**Exercise prompt:** Please restate the lines shown below exactly, every one of them.

______

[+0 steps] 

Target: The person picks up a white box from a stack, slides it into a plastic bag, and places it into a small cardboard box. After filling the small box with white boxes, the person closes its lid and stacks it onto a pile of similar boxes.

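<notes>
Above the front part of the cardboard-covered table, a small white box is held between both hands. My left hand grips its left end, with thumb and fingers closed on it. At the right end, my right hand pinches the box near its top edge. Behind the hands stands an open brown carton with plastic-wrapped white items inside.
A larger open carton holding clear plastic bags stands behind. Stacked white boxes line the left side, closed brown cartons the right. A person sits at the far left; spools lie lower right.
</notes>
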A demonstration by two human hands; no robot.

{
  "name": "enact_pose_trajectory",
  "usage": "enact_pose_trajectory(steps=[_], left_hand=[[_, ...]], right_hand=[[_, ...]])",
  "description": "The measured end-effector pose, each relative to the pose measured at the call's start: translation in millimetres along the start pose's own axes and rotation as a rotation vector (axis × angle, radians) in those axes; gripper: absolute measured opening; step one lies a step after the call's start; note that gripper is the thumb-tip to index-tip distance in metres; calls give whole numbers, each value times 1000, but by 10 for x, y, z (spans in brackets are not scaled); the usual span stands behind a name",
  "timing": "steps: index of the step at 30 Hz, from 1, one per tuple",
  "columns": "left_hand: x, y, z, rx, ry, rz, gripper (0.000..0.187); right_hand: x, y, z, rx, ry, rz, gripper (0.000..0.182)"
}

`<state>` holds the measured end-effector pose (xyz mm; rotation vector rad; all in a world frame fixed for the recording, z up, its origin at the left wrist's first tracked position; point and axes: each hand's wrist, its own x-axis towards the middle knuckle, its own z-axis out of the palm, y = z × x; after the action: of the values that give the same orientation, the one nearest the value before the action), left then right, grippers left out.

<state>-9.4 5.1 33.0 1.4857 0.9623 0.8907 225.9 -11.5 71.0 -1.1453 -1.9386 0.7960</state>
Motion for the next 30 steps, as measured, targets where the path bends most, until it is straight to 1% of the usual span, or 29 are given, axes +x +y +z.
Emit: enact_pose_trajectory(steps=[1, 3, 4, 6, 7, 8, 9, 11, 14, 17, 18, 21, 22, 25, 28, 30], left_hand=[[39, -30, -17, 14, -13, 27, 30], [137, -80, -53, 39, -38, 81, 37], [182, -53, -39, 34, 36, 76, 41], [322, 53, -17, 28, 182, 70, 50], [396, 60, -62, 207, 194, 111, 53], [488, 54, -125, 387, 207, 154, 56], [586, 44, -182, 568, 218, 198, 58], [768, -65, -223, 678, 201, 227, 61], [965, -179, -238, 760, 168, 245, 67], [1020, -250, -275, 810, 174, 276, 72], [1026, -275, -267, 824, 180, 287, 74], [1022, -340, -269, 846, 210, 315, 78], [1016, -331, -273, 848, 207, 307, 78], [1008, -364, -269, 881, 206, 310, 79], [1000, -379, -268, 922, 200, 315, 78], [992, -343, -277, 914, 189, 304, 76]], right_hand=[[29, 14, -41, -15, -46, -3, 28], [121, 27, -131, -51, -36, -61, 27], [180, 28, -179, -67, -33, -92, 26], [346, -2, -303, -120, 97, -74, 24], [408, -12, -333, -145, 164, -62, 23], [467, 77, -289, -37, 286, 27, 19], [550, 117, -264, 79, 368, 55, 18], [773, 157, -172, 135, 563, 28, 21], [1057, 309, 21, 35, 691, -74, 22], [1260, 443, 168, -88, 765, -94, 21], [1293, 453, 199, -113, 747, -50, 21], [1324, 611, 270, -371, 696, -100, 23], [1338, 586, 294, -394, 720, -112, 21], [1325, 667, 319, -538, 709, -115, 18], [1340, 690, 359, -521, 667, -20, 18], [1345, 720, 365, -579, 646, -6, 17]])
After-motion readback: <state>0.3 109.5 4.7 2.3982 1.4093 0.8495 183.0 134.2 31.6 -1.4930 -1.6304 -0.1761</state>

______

**Result for this exercise:**
[+0 steps] 

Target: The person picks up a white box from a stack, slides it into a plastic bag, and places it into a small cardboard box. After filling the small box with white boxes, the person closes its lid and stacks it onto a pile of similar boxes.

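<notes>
Above the front part of the cardboard-covered table, a small white box is held between both hands. My left hand grips its left end, with thumb and fingers closed on it. At the right end, my right hand pinches the box near its top edge. Behind the hands stands an open brown carton with plastic-wrapped white items inside.
A larger open carton holding clear plastic bags stands behind. Stacked white boxes line the left side, closed brown cartons the right. A person sits at the far left; spools lie lower right.
</notes>
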A demonstration by two human hands; no robot.

{
  "name": "enact_pose_trajectory",
  "usage": "enact_pose_trajectory(steps=[_], left_hand=[[_, ...]], right_hand=[[_, ...]])",
  "description": "The measured end-effector pose, each relative to the pose measured at the call's start: translation in millimetres along the start pose's own axes and rotation as a rotation vector (axis × angle, radians) in those axes; gripper: absolute measured opening; step one lies a step after the call's start; note that gripper is the thumb-tip to index-tip distance in metres; calls give whole numbers, each value times 1000, but by 10 for x, y, z (spans in brackets are not scaled); the usual span stands behind a name",
  "timing": "steps: index of the step at 30 Hz, from 1, one per tuple",
  "columns": "left_hand: x, y, z, rx, ry, rz, gripper (0.000..0.187); right_hand: x, y, z, rx, ry, rz, gripper (0.000..0.182)"
}

`<state>` holds the measured end-effector pose (xyz mm; rotation vector rad; all in a world frame fixed for the recording, z up, its origin at the left wrist's first tracked position; point and axes: each hand's wrist, its own x-axis towards the middle knuckle, its own z-axis out of the palm, y = z × x; after the action: of the values that give the same orientation, the one nearest the value before the action), left then right, grippers left out.

<state>-9.4 5.1 33.0 1.4857 0.9623 0.8907 225.9 -11.5 71.0 -1.1453 -1.9386 0.7960</state>
Motion for the next 30 steps, as measured, targets where the path bends most, until it is straight to 1% of the usual span, or 29 are given, axes +x +y +z.
Emit: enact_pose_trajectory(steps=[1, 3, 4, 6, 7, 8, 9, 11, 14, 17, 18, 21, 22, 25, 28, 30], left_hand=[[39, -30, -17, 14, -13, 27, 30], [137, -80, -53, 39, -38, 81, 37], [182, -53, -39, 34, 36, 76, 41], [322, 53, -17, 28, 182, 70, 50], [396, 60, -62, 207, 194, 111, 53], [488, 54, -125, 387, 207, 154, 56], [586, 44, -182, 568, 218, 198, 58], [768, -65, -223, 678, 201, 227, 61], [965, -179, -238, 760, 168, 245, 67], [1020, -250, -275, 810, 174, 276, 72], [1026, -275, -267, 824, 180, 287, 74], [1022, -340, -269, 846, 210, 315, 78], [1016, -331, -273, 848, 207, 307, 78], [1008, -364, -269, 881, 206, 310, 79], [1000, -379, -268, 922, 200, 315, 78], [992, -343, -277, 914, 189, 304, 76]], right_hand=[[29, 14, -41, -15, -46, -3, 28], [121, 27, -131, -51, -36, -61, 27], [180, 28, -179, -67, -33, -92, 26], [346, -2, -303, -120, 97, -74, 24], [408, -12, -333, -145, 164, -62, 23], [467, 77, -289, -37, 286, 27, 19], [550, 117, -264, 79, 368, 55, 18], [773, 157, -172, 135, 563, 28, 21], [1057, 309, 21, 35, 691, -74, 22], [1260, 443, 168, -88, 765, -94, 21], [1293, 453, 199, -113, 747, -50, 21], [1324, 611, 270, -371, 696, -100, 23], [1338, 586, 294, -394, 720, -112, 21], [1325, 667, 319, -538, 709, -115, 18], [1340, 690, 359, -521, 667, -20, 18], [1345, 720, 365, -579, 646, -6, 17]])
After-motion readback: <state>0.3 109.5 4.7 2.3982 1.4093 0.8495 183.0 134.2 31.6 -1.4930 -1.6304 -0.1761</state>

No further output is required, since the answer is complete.